Recently, machine learning methods (including linear regression, random forest, and support vector machine) stimulate the interest of financial researchers and are applied to forecasting problems. Among them, support vector machine (SVM) and its application in the financial market revealed superior properties compared to other individual classification methods [23]. Since the emergence of deep learning networks, researchers have proved that neural networks can obtain better performance than linear models. Their capacity to extract features from enormous amount of raw data from diverse sources without prior knowledge of predictors makes deep learning a preferred technique for stock market prediction. Artificial neural networks and other advanced neural models like convolution neural networks (CNNs) are evidenced to be good at capturing the non-linear hidden relationships of stock prices without any statistical or econometric assumption [24]. Furthermore, neural networks have also been found to be more efficient in solving non-linear financial problems compared to traditional statistical methods like ARIMA [25]. Nowadays, RNNs are one of the most popular tools in time-series prediction problems. Notably, the LSTM network has been a great success due to its ability to retain recent samples and forget earlier ones [26]. Each LSTM unit has three different gates: forget gate, update gate, and output gate. LSTM units can change their states by controlling their inner operant, namely, their three gates. In our model, we utilized the LSTM network to extract features according to the timeline and to generate fake stock prices from real past price values. We also used sentiment measures to enhance the robustness of our prediction models and make the generative results approach the real distribution.

3 Data and Methods

In this section, we document our data sources and preprocessing techniques. The latter part includes feature engineering, imputation of missing data, fast Fourier transform for denoising data, and last but not least, Isolation Forest for anomaly or outlier detection.

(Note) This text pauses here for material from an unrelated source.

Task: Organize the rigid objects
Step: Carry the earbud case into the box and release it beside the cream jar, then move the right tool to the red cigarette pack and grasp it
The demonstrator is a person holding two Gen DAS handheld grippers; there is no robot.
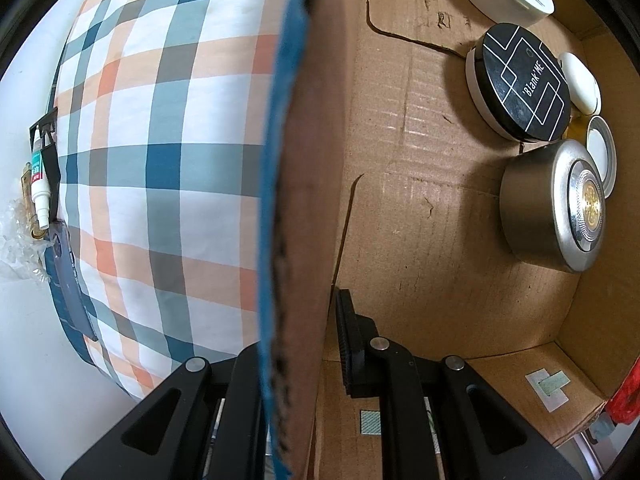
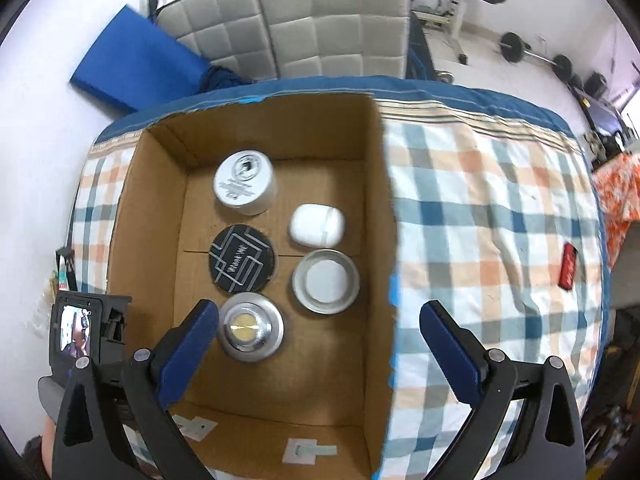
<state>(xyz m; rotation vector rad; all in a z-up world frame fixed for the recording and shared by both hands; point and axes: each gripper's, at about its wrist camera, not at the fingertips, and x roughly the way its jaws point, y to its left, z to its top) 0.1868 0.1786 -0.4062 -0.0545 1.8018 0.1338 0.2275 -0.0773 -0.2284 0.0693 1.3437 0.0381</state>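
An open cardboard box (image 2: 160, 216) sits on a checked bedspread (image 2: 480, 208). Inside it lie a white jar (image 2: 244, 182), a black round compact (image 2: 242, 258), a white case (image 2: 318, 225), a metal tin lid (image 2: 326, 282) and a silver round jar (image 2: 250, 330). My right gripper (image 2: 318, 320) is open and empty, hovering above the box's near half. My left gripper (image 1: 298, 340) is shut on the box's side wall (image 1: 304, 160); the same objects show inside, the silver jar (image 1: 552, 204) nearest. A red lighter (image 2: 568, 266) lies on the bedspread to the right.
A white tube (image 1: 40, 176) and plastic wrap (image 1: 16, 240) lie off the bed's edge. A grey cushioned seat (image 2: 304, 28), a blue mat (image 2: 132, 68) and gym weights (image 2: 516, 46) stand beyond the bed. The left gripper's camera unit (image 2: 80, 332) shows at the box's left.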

3.1 Data Collection and Sentiment Analysis

Before we started our work, we had the conviction that a collection of tweets related to the stocks could make comparatively accurate models of the investors’ mood and thus reach better predictions of the stock market prices. Generally speaking, tweets have neutral, positive, or negative emotions; and we focused on those that contains one or several cashtags (unique identifiers for businesses), which could influence the stock’s trend in the following day. If negative sentiment dominated a day, then the next day’s stock prices would be expected to fall. The number of followers on one’s Twitter account would also be a significant factor. The more followers of an account, the higher the influence of tweets from the account, and the more significant their impact would likely have on stock prices. Cashtags system is a particularly convenient feature of Twitter, allowing users to see what everyone is saying about public companies. The way this system works is similar to the well-known #hashtags of Twitter, except that a cashtag requires “$” followed by a stock symbol (e.g., $GOOG for Google, LLC; $FB for Facebook, Inc.; and $AAPL for Apple Inc.).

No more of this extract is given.